Writers engage with social media and the web on their own terms and can be thrown off when those terms change. For instance, when work written for a particular moment has a second act. Conaboy, having worked at several now-defunct websites, is no stranger to her past work becoming inaccessible. When Alex Balk bid adieu to The Awl, he optimistically looked forward to its archives eventually degrading. “The archives will remain up, but I hope they degrade in the way everything on the Internet does and that eventually they sink into the vast sea of undiscoverable content,” he wrote, “so that a decade from now one of you can look at a young person who is ignoring you while she stares at her phone and say, ‘You can’t find it anymore, but the most amazing thing on the Internet was The Awl. It’s impossible to believe something that incredible existed.’ And since everything will have disappeared no one will be able to dispute it. If we wait around long enough our legacy will be legend.”

But Conaboy has mixed feelings on the subject. “I think if you ask individual writers, me included, it’s like, Oh, good, thank God. My past writing is not accessible anymore. But then like, when I hear somebody like Alex Balk, I’m like, ‘No, I want to be able to read the stuff that you wrote because I love it.’”

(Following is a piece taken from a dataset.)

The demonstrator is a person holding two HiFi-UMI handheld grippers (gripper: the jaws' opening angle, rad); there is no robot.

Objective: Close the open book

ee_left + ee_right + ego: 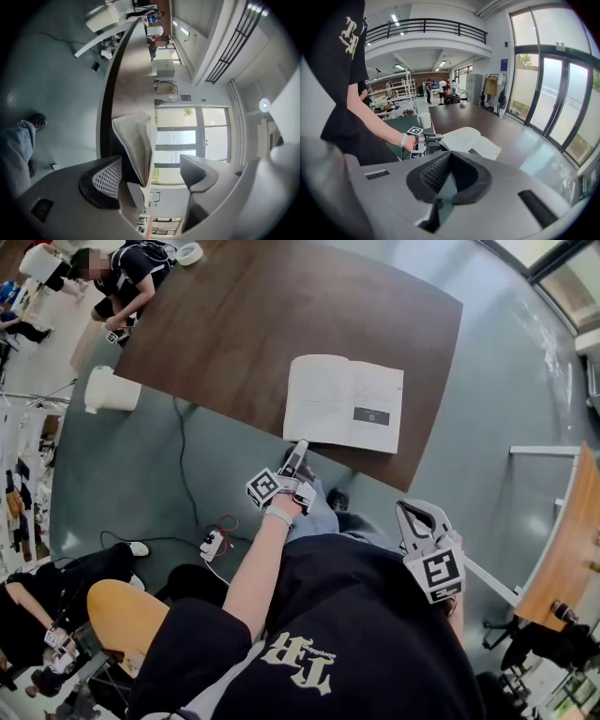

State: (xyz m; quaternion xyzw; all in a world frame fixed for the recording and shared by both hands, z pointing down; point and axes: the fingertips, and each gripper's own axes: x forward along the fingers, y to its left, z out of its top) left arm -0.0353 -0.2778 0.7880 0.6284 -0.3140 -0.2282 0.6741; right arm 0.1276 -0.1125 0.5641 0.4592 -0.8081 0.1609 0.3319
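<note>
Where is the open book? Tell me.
In the head view the open book lies on the brown table by its near edge, right of centre, with the left tool at the book's near side.

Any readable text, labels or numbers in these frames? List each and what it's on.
Nothing can be quoted.
Print on the shirt: ornate letters, upside down, not legible.
Pages of the book: print too small.
Dark patch on its right page: label blurred.
Markers on the cube: square patterns, no words.
</note>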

Even Popula has been subject to pragmatic revision. “I did one takedown at the request of an author in Pakistan,” Bustillos said. “She was talking about having been abused as a kid at a shopping mall, and she’s in her twenties. So she published the piece, and it got out on social media in her circle, and she was getting threatened and harassed.” Bustillos struggled with how to handle the situation, given her preservationist ideals. “I was like, ‘I don’t know! I don’t know!’” she said. “So I talked to like 25 million people, and I finally came down on the fact that I had no means of protecting my writer at this distance. I couldn’t offer her any kind of protection from what she was suffering, and so I agreed to take it down, and I did. That’s the only time in many thousands of pieces.”

In the cases of projects that aim for total permanence, Bustillos has also been thinking about how to deal with truly egregious mistakes and malefactors. “Say you have an absolutely permanent set of records and somebody puts illegal stuff on there, like child pornography or something terrible like that, and you don’t have a means of eradicating it,” she said, “then you’ve kind of made yourself vulnerable to the enemies of press freedom and speech rights. If you create an institution that is completely proofed against erasure or tampering that comes with a set of its own vulnerabilities that I don’t really think anybody has quite solved yet.”

“The fact that the internet will eventually just refresh and not have all of this horrible trash on it is probably a net positive for humanity,” said Conaboy. “But it is sad that so much stuff is going to be lost. But it is also, you know, what the internet is like. It is ephemeral.”